The NKI Library provides pre-built reference kernels you can use directly in your model development with the AWS Neuron SDK and NKI. These kernel APIs provide the default classes, functions, and parameters you can use to integrate the NKL kernels into your models. More details can be found in the NKI Library Documentation

NOTE

The kernels in this repo require the Neuron 2.27 release.

Kernel Reference

Kernel API Description
Attention CTE Kernel The kernel implements attention with support for multiple variants and optimizations.
Attention TKG Kernel The kernel implements attention specifically optimized for token generation use cases.
Cross Entropy Kernel The kernel implements memory-efficient cross entropy for large vocabularies using online log-sum-exp.
MLP Kernel The kernel implements a Multi-Layer Perceptron with optional normalization fusion and various optimizations.
MoE CTE Kernel The kernel implements Mixture of Experts optimized for Context Encoding use cases.
MoE TKG Kernel The kernel implements Mixture of Experts optimized for Token Generation use cases.
Output Projection CTE Kernel The kernel computes the output projection operation optimized for Context Encoding use cases.
Output Projection TKG Kernel The kernel computes the output projection operation optimized for Token Generation use cases.
QKV Kernel The kernel performs Query-Key-Value projection with optional normalization fusion.
RMSNorm-Quant Kernel The kernel performs optional RMS normalization followed by quantization to fp8.
RoPE Kernel The kernel applies Rotary Position Embedding to input embeddings with optional LNC sharding.
Router Top-K Kernel The kernel computes router logits and top-K selection for Mixture of Experts models.
Cumsum Kernel The kernel computes cumulative sum along the last dimension.

Experimental Kernels

Kernel API Description
Attention Block TKG Kernel The kernel implements fused attention block for TKG with RMSNorm, QKV, RoPE, and output projection.

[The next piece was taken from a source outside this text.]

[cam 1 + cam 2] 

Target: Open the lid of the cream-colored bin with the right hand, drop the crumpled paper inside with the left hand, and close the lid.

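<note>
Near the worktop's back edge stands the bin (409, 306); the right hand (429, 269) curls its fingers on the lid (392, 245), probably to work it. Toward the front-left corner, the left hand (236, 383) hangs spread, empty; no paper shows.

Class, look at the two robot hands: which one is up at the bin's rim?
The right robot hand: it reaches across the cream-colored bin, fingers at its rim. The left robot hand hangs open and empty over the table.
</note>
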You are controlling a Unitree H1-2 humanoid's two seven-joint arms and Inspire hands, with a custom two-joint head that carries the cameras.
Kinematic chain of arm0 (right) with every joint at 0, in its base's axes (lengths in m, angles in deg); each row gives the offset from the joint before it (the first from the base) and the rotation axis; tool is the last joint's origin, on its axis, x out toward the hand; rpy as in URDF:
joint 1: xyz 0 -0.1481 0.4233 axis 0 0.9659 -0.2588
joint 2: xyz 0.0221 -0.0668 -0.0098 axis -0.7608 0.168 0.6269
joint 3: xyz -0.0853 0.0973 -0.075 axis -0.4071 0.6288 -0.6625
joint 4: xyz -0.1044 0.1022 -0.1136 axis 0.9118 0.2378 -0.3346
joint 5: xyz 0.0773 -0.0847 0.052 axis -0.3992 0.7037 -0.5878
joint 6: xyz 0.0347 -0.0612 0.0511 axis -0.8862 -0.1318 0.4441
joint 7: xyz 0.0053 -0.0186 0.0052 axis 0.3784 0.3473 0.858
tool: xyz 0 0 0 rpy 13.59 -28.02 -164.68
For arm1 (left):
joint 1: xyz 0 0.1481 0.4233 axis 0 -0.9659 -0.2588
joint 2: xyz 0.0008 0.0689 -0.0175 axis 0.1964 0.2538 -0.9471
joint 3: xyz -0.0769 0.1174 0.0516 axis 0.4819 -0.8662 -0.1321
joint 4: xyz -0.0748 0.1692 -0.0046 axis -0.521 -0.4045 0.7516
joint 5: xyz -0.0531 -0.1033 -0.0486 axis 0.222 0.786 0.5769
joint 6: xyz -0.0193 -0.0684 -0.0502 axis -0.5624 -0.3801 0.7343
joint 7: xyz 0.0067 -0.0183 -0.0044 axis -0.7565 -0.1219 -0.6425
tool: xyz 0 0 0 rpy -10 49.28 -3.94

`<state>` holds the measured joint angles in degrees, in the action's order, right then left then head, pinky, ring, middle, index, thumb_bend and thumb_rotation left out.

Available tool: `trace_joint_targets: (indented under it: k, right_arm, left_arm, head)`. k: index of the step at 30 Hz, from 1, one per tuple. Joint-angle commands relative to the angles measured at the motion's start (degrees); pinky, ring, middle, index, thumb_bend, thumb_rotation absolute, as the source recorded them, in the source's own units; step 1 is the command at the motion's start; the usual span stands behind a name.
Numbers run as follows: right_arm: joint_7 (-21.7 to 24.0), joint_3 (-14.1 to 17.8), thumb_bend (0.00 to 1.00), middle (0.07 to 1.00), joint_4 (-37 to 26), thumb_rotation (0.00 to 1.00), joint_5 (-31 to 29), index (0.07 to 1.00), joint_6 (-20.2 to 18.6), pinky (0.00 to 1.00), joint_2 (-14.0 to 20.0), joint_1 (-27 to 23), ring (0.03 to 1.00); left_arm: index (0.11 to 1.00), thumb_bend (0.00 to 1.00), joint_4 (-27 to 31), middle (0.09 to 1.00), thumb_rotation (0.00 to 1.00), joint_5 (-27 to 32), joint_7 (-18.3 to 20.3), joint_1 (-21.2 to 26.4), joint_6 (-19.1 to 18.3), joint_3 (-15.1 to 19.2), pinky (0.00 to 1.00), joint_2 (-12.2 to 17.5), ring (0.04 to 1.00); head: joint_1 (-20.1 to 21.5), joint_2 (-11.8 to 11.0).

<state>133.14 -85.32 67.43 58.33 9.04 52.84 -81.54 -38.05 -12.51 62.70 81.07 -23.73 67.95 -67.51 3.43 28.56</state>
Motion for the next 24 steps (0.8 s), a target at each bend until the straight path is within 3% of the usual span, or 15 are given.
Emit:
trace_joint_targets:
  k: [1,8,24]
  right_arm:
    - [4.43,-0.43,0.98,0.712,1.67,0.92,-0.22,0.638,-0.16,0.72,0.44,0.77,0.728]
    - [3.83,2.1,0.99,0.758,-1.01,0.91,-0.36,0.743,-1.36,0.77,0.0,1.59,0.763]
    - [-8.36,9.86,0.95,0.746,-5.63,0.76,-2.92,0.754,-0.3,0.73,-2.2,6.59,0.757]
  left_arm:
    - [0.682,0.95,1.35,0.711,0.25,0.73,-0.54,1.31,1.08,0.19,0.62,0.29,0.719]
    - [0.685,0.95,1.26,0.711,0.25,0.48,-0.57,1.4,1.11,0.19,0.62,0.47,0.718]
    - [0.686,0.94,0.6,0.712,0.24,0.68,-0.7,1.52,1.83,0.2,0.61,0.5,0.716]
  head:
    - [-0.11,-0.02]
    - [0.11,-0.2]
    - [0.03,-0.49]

Integration with the Neuron Compiler

The Neuron compiler includes a bundled version of this package within neuronx-cc, accessible under the nkilib Python namespace (for example, import nkilib). This bundled version is referred to as "bundled nkilib" throughout this guide. Bundled nkilib has been validated to work with that particular compiler version and can be used out of the box.

If you want to contribute a kernel change or use the latest kernels, you can integrate with this package directly.

Note: Unlike bundled nkilib, kernels from this package are not guaranteed to be compatible with the latest release of the Neuron compiler. To start from a known good commit compatible with your compiler version, find the branch corresponding to your compiler version in this repository.

Installation

  1. Install neuronx-cc as usual (most likely already done). For more information, see the Neuron Quick Start Guide.
  2. Install this package into the same virtual environment as the rest of your project:
    pip install nki-library
  3. Import and use kernels as usual. This package automatically replaces bundled nkilib kernels with the content of this package. No code changes are required.

Uninstalling

To uninstall, run the following command:

pip uninstall nki-library

After uninstalling, the compiler falls back to the bundled nkilib.

Controlling which package gets loaded

To temporarily revert to the bundled version of nkilib, set the NKILIB_FORCE_BUNDLED_LIBRARY environment variable to a truthy value:

export NKILIB_FORCE_BUNDLED_LIBRARY=true

On the next execution of neuronx-cc, it will use the bundled version of nkilib. To go back to the kernels from this package, unset NKILIB_FORCE_BUNDLED_LIBRARY

unset NKILIB_FORCE_BUNDLED_LIBRARY